[WORK TO COMPLETE] Copy each line in the data that includes the word "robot".

(Stored data entries)

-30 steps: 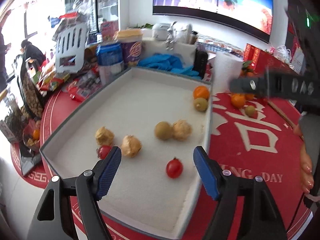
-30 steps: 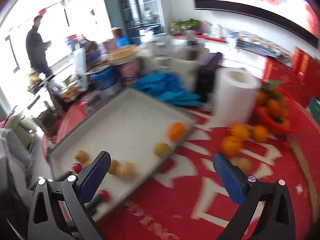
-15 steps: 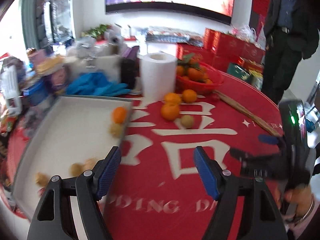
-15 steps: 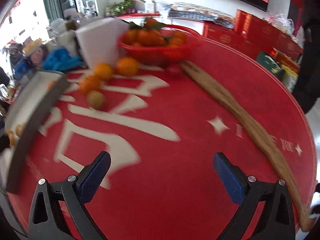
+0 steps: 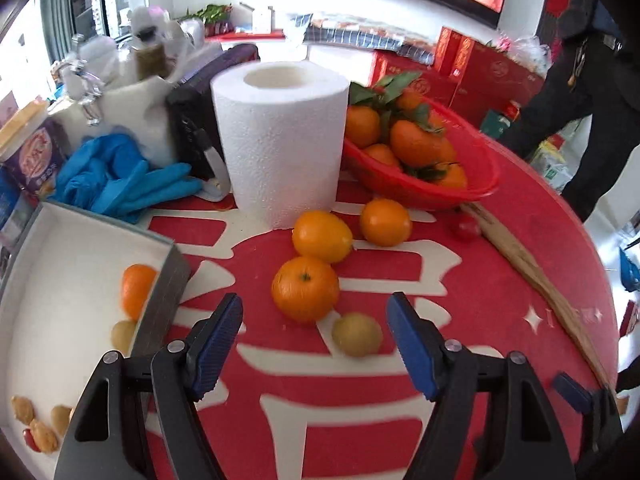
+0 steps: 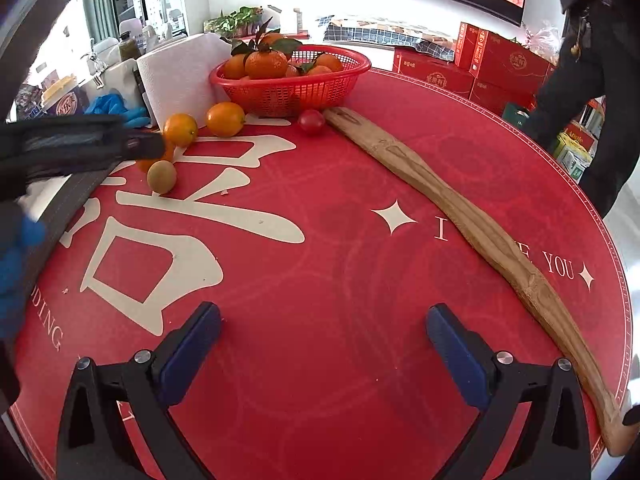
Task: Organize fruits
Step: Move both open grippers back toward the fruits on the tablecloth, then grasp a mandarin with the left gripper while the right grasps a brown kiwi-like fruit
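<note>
Left gripper (image 5: 314,322) is spread wide with nothing pinched, hanging over the red tablecloth (image 5: 460,288); a stemmed orange (image 5: 305,289) and a small greenish-yellow fruit (image 5: 357,334) lie between the blue pads, untouched; two more oranges (image 5: 385,222) lie just beside the paper roll (image 5: 281,140), and one orange (image 5: 136,290) is already in the white tray (image 5: 162,284); right gripper (image 6: 323,330) is just as empty, fingers wide apart above bare cloth, well apart from the red basket (image 6: 292,88) of tangerines.
</note>
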`<state>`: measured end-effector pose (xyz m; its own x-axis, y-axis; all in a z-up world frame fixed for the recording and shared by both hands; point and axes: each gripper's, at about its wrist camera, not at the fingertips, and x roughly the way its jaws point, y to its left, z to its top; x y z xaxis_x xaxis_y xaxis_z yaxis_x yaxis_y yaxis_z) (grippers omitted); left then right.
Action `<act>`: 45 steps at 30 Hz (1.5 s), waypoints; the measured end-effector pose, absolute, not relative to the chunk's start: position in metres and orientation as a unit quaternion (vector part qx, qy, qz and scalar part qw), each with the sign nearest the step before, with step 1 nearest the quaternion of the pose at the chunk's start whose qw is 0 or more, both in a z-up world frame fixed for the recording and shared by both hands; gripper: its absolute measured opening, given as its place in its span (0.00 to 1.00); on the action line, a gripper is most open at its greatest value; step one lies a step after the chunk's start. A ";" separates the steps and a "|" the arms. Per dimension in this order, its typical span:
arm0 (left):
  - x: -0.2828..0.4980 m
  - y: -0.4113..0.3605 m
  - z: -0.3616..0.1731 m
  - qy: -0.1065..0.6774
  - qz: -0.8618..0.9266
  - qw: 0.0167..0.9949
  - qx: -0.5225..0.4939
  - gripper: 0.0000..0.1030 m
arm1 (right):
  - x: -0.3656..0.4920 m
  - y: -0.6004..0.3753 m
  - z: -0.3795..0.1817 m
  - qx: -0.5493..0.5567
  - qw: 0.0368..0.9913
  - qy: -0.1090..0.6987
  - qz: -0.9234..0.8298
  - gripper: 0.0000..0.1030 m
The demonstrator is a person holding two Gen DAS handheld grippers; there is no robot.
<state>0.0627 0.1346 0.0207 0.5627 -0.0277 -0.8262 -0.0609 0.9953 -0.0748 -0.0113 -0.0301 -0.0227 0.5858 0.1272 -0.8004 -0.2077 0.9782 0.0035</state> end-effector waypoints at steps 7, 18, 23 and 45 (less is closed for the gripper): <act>0.079 0.131 0.006 0.482 0.032 0.875 -0.028 0.46 | -0.011 -0.030 -0.023 -0.045 0.889 0.445 0.094 1.00; 0.003 0.152 0.029 0.429 0.015 0.902 -0.044 0.39 | -0.011 -0.030 -0.024 -0.045 0.889 0.445 0.093 1.00; -0.061 0.153 0.022 0.426 0.015 0.904 -0.024 0.39 | -0.009 -0.028 -0.023 -0.048 0.888 0.446 0.097 1.00; -0.107 0.164 -0.001 0.428 0.034 0.903 -0.023 0.40 | 0.044 0.096 -0.007 -0.083 0.872 0.434 0.213 0.29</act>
<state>-0.1068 0.1637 -0.0009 0.6307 0.0417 -0.7749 -0.0803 0.9967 -0.0118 0.0437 0.0959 -0.0066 0.5328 0.2985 -0.7918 -0.4427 0.8958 0.0398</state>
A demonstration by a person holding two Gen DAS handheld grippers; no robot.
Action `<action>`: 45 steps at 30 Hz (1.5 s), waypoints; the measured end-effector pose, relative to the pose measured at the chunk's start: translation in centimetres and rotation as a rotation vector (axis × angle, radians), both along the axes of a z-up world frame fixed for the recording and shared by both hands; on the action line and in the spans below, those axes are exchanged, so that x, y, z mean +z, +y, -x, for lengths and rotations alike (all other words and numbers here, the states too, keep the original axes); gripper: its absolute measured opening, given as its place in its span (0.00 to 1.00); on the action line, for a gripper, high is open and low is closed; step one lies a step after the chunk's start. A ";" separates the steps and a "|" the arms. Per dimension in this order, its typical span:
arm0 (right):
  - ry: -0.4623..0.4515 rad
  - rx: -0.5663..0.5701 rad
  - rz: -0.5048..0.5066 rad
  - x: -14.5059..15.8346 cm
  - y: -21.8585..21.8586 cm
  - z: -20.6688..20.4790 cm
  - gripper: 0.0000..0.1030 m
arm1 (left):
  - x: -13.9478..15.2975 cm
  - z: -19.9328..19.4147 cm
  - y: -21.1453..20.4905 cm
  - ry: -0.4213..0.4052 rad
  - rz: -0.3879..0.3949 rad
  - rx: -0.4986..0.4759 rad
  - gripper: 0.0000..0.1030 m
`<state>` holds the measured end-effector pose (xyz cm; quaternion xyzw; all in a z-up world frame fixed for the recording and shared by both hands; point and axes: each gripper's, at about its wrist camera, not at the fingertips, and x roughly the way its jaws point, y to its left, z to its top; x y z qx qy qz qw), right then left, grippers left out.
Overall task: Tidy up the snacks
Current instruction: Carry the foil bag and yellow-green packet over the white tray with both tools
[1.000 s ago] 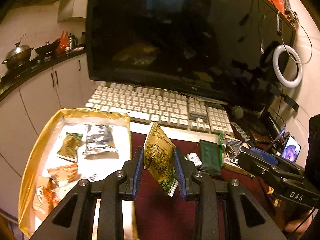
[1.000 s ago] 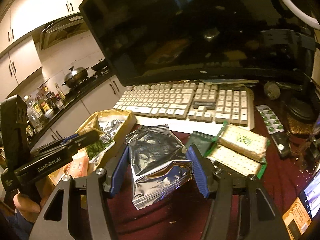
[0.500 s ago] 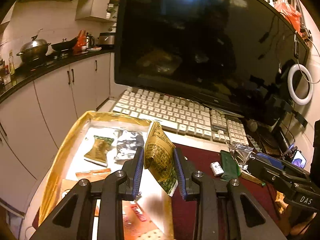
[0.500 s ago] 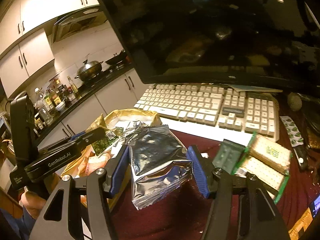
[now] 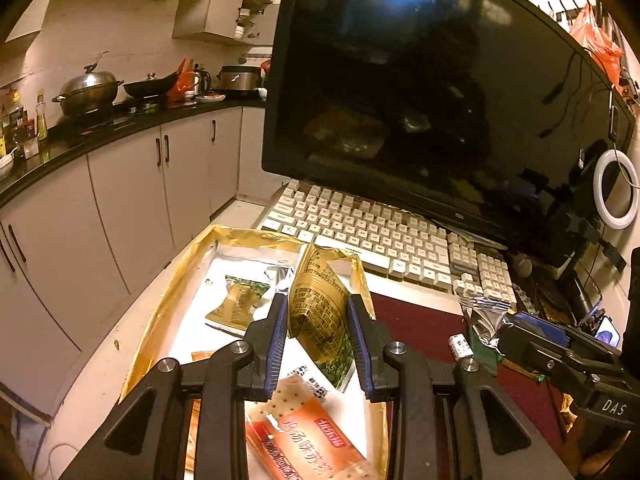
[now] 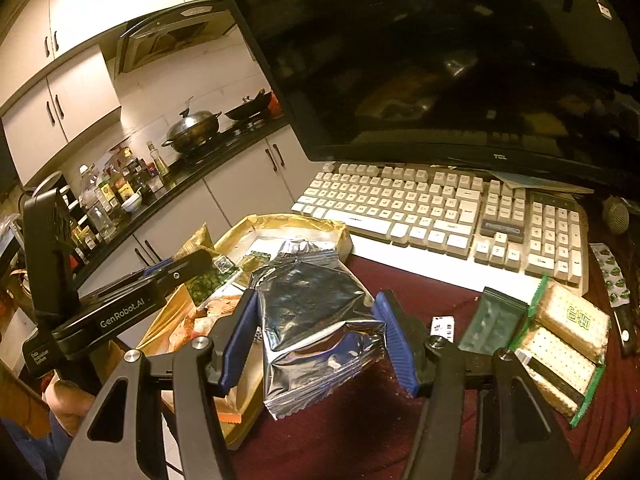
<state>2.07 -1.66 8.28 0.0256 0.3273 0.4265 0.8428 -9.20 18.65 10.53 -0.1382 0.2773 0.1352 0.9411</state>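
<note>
Left gripper (image 5: 318, 336) pinches gold packet (image 5: 320, 316); right gripper (image 6: 318, 344) clamps silver packet (image 6: 320, 332).

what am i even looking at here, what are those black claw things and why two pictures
A person holds two hand-held claw tools, each with its own camera looking along its fingers, hence two pictures. The left claw pinches a gold snack packet above a gold-rimmed tray of snacks. The right claw grips a silver foil packet over the dark red table mat. Cracker packs lie to the right, with a keyboard and monitor behind.
</note>
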 end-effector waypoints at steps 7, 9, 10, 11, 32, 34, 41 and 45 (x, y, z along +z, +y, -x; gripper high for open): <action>0.007 0.019 0.006 0.0 1.3 -0.2 0.58 | 0.0 0.3 0.9 -0.001 0.005 0.020 0.30; 0.011 0.024 0.007 0.0 1.7 -0.3 0.58 | -0.1 0.4 1.2 -0.001 0.007 0.025 0.30; 0.013 0.027 0.008 0.0 1.9 -0.4 0.58 | -0.1 0.5 1.3 0.000 0.008 0.028 0.30; 0.015 0.029 0.010 -0.1 2.1 -0.4 0.58 | -0.2 0.5 1.5 0.000 0.009 0.031 0.30; 0.097 0.072 0.087 -2.0 11.0 -4.2 0.58 | -3.1 -0.6 4.5 0.074 0.048 0.062 0.30; 0.112 0.075 0.099 -2.6 12.1 -4.6 0.58 | -3.5 -1.0 4.7 0.086 0.048 0.059 0.30; 0.127 0.070 0.145 -4.3 14.5 -5.5 0.58 | -4.0 -1.8 5.1 0.115 0.079 0.033 0.30; 0.127 0.065 0.151 -4.8 14.9 -5.6 0.58 | -4.0 -1.9 4.9 0.128 0.072 0.029 0.30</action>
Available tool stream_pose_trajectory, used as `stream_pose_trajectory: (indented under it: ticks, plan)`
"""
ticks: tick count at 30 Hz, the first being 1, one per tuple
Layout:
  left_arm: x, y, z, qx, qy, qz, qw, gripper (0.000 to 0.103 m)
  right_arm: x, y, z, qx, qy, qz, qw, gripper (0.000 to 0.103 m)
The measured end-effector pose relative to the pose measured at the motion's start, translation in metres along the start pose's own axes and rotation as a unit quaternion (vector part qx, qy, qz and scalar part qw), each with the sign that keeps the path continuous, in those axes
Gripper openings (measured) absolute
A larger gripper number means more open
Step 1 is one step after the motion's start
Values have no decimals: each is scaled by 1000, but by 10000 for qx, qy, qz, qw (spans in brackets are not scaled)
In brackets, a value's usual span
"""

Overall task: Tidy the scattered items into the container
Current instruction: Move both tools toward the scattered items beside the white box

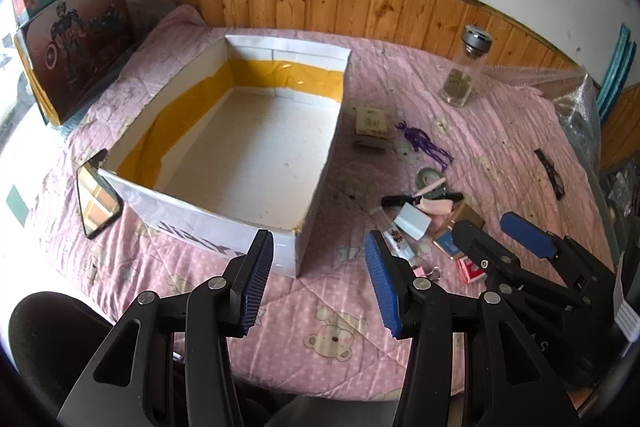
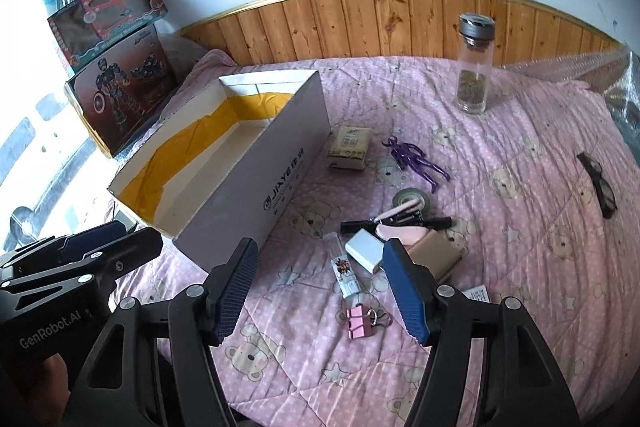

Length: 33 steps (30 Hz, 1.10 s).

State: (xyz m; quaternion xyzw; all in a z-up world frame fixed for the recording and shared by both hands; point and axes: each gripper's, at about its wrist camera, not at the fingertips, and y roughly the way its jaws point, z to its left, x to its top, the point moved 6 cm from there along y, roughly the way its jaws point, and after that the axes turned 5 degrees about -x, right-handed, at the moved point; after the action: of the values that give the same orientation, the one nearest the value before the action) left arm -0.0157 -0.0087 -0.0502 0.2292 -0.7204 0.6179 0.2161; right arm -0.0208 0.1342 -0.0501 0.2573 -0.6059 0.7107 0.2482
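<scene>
The white box (image 2: 256,163) lies open-topped on the pink quilt (image 2: 500,267) at centre left of the right wrist view, its floor bare, so nothing looks tidied yet. The scattered items lie just right of it, at centre frame: a pink binder clip (image 2: 357,323), a small tube (image 2: 345,269), a white block (image 2: 366,250), a black pen (image 2: 396,223), a tape roll (image 2: 412,201), a purple figure (image 2: 416,161) and a small carton (image 2: 350,143). Being so near the box, each probably needs only a short carry. A glass bottle (image 2: 474,67) stands apart at upper right.

The right hand-held gripper (image 2: 320,291) hangs above the clip with jaws spread and empty, seemingly lined up for a first pick. The left hand-held gripper (image 1: 320,287), also spread and empty, hovers at the box's near corner.
</scene>
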Motion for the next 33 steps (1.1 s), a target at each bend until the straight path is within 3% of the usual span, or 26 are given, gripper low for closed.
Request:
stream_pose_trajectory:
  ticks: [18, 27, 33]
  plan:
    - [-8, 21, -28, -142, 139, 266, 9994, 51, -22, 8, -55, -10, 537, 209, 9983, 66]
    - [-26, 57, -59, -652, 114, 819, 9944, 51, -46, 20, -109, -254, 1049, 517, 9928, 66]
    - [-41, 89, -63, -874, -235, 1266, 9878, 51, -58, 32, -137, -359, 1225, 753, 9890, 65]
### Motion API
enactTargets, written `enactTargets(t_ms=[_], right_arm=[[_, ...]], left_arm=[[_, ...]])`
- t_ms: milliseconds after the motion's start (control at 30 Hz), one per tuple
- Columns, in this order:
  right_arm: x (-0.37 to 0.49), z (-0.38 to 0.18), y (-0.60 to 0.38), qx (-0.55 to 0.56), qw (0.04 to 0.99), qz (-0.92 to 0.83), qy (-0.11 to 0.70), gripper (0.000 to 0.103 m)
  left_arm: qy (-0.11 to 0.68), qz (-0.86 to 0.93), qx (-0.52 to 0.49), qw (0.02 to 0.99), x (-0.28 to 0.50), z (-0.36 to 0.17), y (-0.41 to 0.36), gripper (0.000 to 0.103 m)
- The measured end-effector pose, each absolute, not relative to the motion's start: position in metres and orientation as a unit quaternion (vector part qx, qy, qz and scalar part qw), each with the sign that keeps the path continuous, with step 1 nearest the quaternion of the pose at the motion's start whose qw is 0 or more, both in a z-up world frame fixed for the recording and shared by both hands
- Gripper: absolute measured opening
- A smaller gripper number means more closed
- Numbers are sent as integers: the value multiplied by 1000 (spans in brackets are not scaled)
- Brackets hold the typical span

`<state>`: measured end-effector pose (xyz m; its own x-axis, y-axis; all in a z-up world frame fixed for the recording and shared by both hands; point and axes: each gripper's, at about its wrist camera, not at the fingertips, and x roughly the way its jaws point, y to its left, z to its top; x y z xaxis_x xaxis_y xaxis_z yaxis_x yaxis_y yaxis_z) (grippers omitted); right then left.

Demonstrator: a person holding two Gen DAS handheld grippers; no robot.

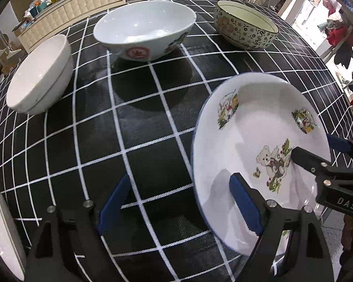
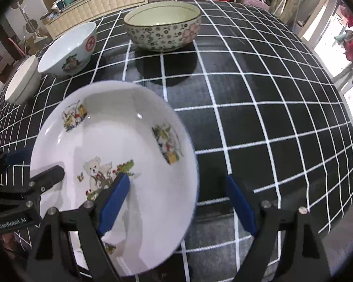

[WRITTEN ANSWER]
The demonstrator is a person holding two Gen DAS handheld grippers; there is no robot.
A demonstration by a person holding two Gen DAS handheld grippers; no robot.
Demonstrator: a person holding two Gen DAS handheld grippers; no robot.

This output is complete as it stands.